▶ _THE TASK_: Write out every record below exactly, so that nothing differs from what is shown.

▶ _Stored dataset items_:

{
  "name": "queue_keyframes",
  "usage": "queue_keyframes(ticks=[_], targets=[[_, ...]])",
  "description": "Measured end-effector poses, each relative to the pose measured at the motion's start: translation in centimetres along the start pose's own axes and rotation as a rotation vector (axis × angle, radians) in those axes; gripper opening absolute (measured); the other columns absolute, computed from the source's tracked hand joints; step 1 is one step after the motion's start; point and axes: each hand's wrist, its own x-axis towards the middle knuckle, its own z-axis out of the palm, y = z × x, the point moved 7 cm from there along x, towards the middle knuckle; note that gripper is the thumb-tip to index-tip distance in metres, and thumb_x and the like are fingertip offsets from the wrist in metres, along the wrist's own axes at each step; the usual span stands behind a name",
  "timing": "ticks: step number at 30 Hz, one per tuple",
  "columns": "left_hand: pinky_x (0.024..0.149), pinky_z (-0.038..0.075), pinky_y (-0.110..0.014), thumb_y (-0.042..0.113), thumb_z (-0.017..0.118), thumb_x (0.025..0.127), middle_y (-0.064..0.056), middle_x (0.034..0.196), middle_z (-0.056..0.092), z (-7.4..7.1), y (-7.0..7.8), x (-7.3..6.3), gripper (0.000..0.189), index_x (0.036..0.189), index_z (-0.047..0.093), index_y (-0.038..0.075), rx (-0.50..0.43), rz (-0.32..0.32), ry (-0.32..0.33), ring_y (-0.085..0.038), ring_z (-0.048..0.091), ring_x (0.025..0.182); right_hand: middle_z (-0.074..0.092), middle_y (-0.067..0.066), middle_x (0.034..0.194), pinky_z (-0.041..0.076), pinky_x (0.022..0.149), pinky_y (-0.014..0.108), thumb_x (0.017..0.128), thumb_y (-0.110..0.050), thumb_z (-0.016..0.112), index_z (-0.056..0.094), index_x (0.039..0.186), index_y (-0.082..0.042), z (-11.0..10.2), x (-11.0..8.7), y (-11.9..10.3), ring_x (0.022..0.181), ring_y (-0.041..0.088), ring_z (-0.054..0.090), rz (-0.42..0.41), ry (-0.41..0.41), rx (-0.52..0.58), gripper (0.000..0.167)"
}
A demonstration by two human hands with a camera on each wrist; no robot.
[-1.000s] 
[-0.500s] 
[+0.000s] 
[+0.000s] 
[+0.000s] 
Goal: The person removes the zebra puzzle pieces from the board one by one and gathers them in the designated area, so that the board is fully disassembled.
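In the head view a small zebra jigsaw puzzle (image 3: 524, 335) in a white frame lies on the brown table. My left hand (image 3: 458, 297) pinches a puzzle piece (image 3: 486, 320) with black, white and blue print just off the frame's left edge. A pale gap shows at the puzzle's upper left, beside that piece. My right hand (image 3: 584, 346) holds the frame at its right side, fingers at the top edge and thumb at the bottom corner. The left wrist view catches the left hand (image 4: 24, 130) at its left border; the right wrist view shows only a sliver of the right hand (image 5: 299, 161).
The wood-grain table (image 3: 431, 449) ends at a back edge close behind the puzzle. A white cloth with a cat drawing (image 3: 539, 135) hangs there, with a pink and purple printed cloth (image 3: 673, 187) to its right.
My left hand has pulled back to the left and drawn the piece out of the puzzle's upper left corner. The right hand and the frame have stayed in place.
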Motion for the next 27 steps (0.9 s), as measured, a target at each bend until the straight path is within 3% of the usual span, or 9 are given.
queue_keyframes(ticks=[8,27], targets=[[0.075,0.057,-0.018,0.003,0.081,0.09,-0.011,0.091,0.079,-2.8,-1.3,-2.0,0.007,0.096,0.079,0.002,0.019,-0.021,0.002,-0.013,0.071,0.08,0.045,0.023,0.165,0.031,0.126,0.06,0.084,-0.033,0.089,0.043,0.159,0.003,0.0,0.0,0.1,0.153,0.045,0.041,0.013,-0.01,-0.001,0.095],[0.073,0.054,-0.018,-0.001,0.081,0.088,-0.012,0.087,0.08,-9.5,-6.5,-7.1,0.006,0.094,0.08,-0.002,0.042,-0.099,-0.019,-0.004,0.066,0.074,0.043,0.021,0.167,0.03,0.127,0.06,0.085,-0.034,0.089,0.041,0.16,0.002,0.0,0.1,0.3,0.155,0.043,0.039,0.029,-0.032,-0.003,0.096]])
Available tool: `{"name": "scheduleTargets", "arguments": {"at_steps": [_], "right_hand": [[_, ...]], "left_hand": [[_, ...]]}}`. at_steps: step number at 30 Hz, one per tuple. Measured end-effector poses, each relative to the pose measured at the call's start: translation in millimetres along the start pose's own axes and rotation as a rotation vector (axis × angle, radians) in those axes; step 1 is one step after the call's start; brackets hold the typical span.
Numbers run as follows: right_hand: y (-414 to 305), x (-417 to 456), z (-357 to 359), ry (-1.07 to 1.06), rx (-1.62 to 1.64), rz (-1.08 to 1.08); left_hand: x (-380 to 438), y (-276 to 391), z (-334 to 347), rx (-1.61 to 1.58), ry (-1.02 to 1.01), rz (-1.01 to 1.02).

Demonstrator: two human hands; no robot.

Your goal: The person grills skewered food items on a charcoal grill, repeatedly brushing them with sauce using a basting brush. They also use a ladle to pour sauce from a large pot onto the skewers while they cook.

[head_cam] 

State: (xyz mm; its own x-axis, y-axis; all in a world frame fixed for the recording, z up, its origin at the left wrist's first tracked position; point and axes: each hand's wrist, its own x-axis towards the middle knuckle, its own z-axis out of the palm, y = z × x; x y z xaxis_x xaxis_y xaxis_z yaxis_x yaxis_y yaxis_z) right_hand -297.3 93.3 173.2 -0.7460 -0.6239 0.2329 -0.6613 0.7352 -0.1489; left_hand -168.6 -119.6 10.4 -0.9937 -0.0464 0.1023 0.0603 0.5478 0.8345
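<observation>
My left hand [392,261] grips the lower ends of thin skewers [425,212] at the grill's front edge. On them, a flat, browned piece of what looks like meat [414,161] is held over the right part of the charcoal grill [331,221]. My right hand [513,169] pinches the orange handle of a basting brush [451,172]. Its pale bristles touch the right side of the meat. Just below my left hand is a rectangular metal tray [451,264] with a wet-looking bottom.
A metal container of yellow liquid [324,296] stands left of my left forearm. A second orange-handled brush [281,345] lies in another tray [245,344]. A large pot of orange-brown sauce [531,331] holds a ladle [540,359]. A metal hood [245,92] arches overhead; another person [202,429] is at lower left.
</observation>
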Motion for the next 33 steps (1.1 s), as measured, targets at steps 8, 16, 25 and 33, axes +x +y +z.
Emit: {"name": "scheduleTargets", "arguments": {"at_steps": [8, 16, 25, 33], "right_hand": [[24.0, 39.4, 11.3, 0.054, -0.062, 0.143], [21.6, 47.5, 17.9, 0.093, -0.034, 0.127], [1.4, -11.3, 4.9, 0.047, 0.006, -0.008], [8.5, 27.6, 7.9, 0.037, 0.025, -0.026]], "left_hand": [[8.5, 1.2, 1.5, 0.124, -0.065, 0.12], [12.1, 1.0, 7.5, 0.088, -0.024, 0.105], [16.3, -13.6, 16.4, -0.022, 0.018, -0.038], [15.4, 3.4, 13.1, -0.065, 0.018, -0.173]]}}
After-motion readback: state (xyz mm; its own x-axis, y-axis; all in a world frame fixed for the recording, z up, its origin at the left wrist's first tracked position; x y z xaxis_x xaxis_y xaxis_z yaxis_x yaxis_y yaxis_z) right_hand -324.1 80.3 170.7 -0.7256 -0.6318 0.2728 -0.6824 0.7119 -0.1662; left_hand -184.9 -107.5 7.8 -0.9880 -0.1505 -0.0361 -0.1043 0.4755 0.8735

▶ _REPLY TO THE EXERCISE_:
{
  "name": "queue_keyframes",
  "usage": "queue_keyframes(ticks=[_], targets=[[_, ...]])",
  "description": "Measured end-effector poses, each relative to the pose measured at the motion's start: translation in centimetres along the start pose's own axes and rotation as a rotation vector (axis × angle, radians) in those axes; gripper opening absolute (measured); the other columns absolute, computed from the source's tracked hand joints; step 1 is one step after the motion's start; point and axes: each hand's wrist, its own x-axis towards the middle knuckle, its own z-axis out of the palm, y = z × x, the point moved 7 cm from there along x, towards the middle knuckle; note that gripper is the thumb-tip to index-tip distance in metres, and thumb_x and the like are fingertip offsets from the wrist in metres, along the wrist's own axes at each step; the usual span stands behind a name",
  "timing": "ticks: step number at 30 Hz, one per tuple",
  "columns": "left_hand: pinky_x (0.024..0.149), pinky_z (-0.038..0.075), pinky_y (-0.110..0.014), thumb_y (-0.042..0.113), thumb_z (-0.017..0.118), thumb_x (0.025..0.127), middle_y (-0.064..0.056), middle_x (0.034..0.196), middle_z (-0.056..0.092), z (-7.4..7.1), y (-7.0..7.8), x (-7.3..6.3), gripper (0.000..0.189), index_x (0.036..0.189), index_z (-0.047..0.093), index_y (-0.038..0.075), rx (-0.50..0.43), rz (-0.32..0.32), ry (-0.32..0.33), ring_y (-0.085..0.038), ring_z (-0.048..0.091), ring_x (0.025..0.182); right_hand: middle_z (-0.074..0.092), middle_y (-0.067..0.066), middle_x (0.034..0.194), pinky_z (-0.041..0.076), pinky_x (0.022..0.149), pinky_y (-0.014..0.108), thumb_x (0.017..0.128), thumb_y (-0.110..0.050), thumb_z (-0.016..0.112), index_z (-0.056..0.094), index_x (0.039..0.186), index_y (-0.082..0.042), z (-11.0..10.2), x (-11.0..8.7), y (-11.9..10.3), ring_x (0.022..0.181), ring_y (-0.041..0.088), ring_z (-0.054..0.090), rz (-0.42..0.41), ry (-0.41..0.41), rx (-0.52..0.58), gripper (0.000..0.167)"
}
A demonstration by two human hands with a camera on each wrist; no robot.
[-1.000s] 
[-0.500s] 
[+0.000s] 
[+0.000s] 
[+0.000s] 
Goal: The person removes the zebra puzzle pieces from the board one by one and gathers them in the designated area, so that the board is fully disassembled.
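In the head view a small zebra jigsaw puzzle (image 3: 524, 335) in a white frame lies on the brown table. My left hand (image 3: 458, 297) pinches a puzzle piece (image 3: 486, 320) with black, white and blue print just off the frame's left edge. A pale gap shows at the puzzle's upper left, beside that piece. My right hand (image 3: 584, 346) holds the frame at its right side, fingers at the top edge and thumb at the bottom corner. The left wrist view catches the left hand (image 4: 24, 130) at its left border; the right wrist view shows only a sliver of the right hand (image 5: 299, 161).
The wood-grain table (image 3: 431, 449) ends at a back edge close behind the puzzle. A white cloth with a cat drawing (image 3: 539, 135) hangs there, with a pink and purple printed cloth (image 3: 673, 187) to its right.
My left hand has pulled back to the left and drawn the piece out of the puzzle's upper left corner. The right hand and the frame have stayed in place.
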Motion for the next 27 steps (0.9 s), as measured, a target at each bend until the straight path is within 3% of the usual span, or 9 are given.
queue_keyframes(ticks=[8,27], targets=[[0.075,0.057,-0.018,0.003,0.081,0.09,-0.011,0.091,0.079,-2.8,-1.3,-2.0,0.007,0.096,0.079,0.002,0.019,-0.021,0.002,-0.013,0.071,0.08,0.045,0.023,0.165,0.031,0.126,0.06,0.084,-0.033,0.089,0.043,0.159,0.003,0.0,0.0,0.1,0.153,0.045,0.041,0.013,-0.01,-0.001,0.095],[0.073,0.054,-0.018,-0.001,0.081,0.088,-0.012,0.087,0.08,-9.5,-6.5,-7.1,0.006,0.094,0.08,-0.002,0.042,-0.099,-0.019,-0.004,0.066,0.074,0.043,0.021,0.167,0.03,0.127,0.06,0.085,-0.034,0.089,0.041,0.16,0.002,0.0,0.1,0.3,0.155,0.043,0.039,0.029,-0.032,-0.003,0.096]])
Available tool: `{"name": "scheduleTargets", "arguments": {"at_steps": [_], "right_hand": [[_, ...]], "left_hand": [[_, ...]]}}`. at_steps: step number at 30 Hz, one per tuple. Measured end-effector poses, each relative to the pose measured at the call's start: translation in millimetres along the start pose's own axes and rotation as a rotation vector (axis × angle, radians) in those axes; step 1 is one step after the call's start; brackets hold the typical span.
Numbers run as follows: right_hand: y (-414 to 305), x (-417 to 456), z (-357 to 359), ry (-1.07 to 1.06), rx (-1.62 to 1.64), rz (-1.08 to 1.08); left_hand: x (-380 to 438), y (-276 to 391), z (-334 to 347), rx (-1.61 to 1.58), ry (-1.02 to 1.01), rz (-1.01 to 1.02).

Demonstrator: two human hands; no robot.

Your goal: The person grills skewered food items on a charcoal grill, repeatedly brushing them with sauce using a basting brush. They also use a ladle to pour sauce from a large pot onto the skewers while they cook.

[head_cam] 

State: (xyz mm; its own x-axis, y-axis; all in a world frame fixed for the recording, z up, its origin at the left wrist's first tracked position; point and axes: each hand's wrist, its own x-axis towards the middle knuckle, its own z-axis out of the palm, y = z × x; x y z xaxis_x xaxis_y xaxis_z yaxis_x yaxis_y yaxis_z) right_hand -297.3 93.3 173.2 -0.7460 -0.6239 0.2329 -0.6613 0.7352 -0.1489; left_hand -168.6 -119.6 10.4 -0.9937 -0.0464 0.1023 0.0603 0.5478 0.8345
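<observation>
My left hand [392,261] grips the lower ends of thin skewers [425,212] at the grill's front edge. On them, a flat, browned piece of what looks like meat [414,161] is held over the right part of the charcoal grill [331,221]. My right hand [513,169] pinches the orange handle of a basting brush [451,172]. Its pale bristles touch the right side of the meat. Just below my left hand is a rectangular metal tray [451,264] with a wet-looking bottom.
A metal container of yellow liquid [324,296] stands left of my left forearm. A second orange-handled brush [281,345] lies in another tray [245,344]. A large pot of orange-brown sauce [531,331] holds a ladle [540,359]. A metal hood [245,92] arches overhead; another person [202,429] is at lower left.
</observation>
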Motion for the next 33 steps (1.1 s), as measured, targets at steps 8, 16, 25 and 33, axes +x +y +z.
Emit: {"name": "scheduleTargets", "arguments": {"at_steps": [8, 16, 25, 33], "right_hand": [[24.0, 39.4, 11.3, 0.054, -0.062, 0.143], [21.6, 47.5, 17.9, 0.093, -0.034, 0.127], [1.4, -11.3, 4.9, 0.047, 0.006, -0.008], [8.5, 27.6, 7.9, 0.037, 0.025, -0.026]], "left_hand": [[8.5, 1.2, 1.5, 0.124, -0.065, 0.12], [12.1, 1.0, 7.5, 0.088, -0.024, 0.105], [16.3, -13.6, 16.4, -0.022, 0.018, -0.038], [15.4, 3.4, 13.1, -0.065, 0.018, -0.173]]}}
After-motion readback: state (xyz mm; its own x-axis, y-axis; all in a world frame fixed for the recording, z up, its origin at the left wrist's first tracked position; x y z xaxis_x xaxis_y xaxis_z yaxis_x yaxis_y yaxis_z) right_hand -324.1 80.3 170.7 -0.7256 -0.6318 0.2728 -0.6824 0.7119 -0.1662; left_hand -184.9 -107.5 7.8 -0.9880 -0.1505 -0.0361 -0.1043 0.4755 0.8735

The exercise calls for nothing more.